* _Provided data_
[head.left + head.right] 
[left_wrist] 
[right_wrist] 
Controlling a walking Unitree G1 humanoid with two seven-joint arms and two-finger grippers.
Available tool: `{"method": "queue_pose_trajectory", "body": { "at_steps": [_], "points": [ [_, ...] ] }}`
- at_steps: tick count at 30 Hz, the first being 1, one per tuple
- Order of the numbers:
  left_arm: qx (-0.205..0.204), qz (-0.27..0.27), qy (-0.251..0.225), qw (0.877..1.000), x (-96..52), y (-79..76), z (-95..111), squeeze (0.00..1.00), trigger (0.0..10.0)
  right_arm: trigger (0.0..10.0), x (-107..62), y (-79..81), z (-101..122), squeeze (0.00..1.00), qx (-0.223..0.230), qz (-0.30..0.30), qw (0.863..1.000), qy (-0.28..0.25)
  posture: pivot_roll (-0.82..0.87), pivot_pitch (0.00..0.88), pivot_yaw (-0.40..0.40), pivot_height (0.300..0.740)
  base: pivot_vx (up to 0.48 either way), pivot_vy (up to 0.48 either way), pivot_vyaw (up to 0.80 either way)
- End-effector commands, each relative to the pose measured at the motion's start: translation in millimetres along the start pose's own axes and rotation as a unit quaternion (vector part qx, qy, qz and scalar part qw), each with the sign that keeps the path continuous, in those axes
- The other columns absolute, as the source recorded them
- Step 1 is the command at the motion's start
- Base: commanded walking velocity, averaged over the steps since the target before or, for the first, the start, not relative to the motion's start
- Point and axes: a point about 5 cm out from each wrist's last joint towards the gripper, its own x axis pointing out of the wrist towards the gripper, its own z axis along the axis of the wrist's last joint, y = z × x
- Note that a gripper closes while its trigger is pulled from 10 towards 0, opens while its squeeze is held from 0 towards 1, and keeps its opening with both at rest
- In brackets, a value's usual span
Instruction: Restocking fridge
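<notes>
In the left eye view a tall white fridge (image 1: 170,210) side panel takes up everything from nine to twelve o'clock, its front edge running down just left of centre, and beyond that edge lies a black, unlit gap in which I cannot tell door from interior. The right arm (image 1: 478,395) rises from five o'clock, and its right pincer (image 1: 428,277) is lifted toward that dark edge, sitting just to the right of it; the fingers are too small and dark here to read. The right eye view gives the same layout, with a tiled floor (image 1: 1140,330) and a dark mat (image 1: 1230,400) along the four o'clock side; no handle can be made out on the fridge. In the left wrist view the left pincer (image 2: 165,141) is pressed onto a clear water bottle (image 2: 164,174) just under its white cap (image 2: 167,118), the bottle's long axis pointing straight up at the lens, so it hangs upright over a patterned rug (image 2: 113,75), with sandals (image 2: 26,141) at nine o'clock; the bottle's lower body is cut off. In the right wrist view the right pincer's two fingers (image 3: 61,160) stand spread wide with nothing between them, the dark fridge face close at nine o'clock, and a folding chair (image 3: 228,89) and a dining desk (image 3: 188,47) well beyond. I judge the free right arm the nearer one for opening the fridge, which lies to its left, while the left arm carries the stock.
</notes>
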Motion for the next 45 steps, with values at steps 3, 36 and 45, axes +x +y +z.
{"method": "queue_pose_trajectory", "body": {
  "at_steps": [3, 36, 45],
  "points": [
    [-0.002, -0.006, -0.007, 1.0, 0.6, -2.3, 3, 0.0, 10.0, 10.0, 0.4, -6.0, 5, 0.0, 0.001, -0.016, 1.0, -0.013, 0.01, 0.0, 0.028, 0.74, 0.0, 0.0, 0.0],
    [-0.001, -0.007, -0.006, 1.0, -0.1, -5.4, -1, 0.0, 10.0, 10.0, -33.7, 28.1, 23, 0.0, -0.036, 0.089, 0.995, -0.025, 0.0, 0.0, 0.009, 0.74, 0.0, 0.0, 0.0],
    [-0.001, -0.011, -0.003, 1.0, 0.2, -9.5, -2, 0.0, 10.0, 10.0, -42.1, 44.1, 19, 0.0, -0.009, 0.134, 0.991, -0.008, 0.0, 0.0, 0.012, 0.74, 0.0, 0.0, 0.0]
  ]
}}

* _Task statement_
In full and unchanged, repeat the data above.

* _Written answer_
[head.left + head.right] 
[left_wrist] 
[right_wrist] 
Controlling a walking Unitree G1 humanoid with two seven-joint arms and two-finger grippers.
Available tool: `{"method": "queue_pose_trajectory", "body": { "at_steps": [_], "points": [ [_, ...] ] }}`
- at_steps: tick count at 30 Hz, the first being 1, one per tuple
- Order of the numbers:
  left_arm: qx (-0.205..0.204), qz (-0.27..0.27), qy (-0.251..0.225), qw (0.877..1.000), x (-96..52), y (-79..76), z (-95..111), squeeze (0.00..1.00), trigger (0.0..10.0)
  right_arm: trigger (0.0..10.0), x (-107..62), y (-79..81), z (-101..122), squeeze (0.00..1.00), qx (-0.223..0.230), qz (-0.30..0.30), qw (0.863..1.000), qy (-0.28..0.25)
  posture: pivot_roll (-0.82..0.87), pivot_pitch (0.00..0.88), pivot_yaw (-0.40..0.40), pivot_height (0.300..0.740)
  base: pivot_vx (up to 0.48 either way), pivot_vy (up to 0.48 either way), pivot_vyaw (up to 0.80 either way)
- End-effector commands, each relative to the pose measured at the motion's start: translation in millimetres along the start pose's own axes and rotation as a unit quaternion (vector part qx, qy, qz and scalar part qw), each with the sign that keeps the path continuous, in those axes
- The other columns absolute, as the source recorded them
- Step 1 is the command at the motion's start
- Base: commanded walking velocity, averaged over the steps since the target before or, for the first, the start, not relative to the motion's start
- Point and axes: a point about 5 cm out from each wrist's last joint towards the gripper, its own x axis pointing out of the wrist towards the gripper, its own z axis along the axis of the wrist's last joint, y = z × x
- Note that a gripper closes while its trigger is pulled from 10 towards 0, opens while its squeeze is held from 0 towards 1, and keeps its opening with both at rest
- In brackets, a value's usual span
Instruction: Restocking fridge
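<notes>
In the left eye view a tall white fridge (image 1: 170,210) side panel takes up everything from nine to twelve o'clock, its front edge running down just left of centre, and beyond that edge lies a black, unlit gap in which I cannot tell door from interior. The right arm (image 1: 478,395) rises from five o'clock, and its right pincer (image 1: 428,277) is lifted toward that dark edge, sitting just to the right of it; the fingers are too small and dark here to read. The right eye view gives the same layout, with a tiled floor (image 1: 1140,330) and a dark mat (image 1: 1230,400) along the four o'clock side; no handle can be made out on the fridge. In the left wrist view the left pincer (image 2: 165,141) is pressed onto a clear water bottle (image 2: 164,174) just under its white cap (image 2: 167,118), the bottle's long axis pointing straight up at the lens, so it hangs upright over a patterned rug (image 2: 113,75), with sandals (image 2: 26,141) at nine o'clock; the bottle's lower body is cut off. In the right wrist view the right pincer's two fingers (image 3: 61,160) stand spread wide with nothing between them, the dark fridge face close at nine o'clock, and a folding chair (image 3: 228,89) and a dining desk (image 3: 188,47) well beyond. I judge the free right arm the nearer one for opening the fridge, which lies to its left, while the left arm carries the stock.
</notes>
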Motion for the next 45 steps, with values at steps 3, 36 and 45, axes +x +y +z.
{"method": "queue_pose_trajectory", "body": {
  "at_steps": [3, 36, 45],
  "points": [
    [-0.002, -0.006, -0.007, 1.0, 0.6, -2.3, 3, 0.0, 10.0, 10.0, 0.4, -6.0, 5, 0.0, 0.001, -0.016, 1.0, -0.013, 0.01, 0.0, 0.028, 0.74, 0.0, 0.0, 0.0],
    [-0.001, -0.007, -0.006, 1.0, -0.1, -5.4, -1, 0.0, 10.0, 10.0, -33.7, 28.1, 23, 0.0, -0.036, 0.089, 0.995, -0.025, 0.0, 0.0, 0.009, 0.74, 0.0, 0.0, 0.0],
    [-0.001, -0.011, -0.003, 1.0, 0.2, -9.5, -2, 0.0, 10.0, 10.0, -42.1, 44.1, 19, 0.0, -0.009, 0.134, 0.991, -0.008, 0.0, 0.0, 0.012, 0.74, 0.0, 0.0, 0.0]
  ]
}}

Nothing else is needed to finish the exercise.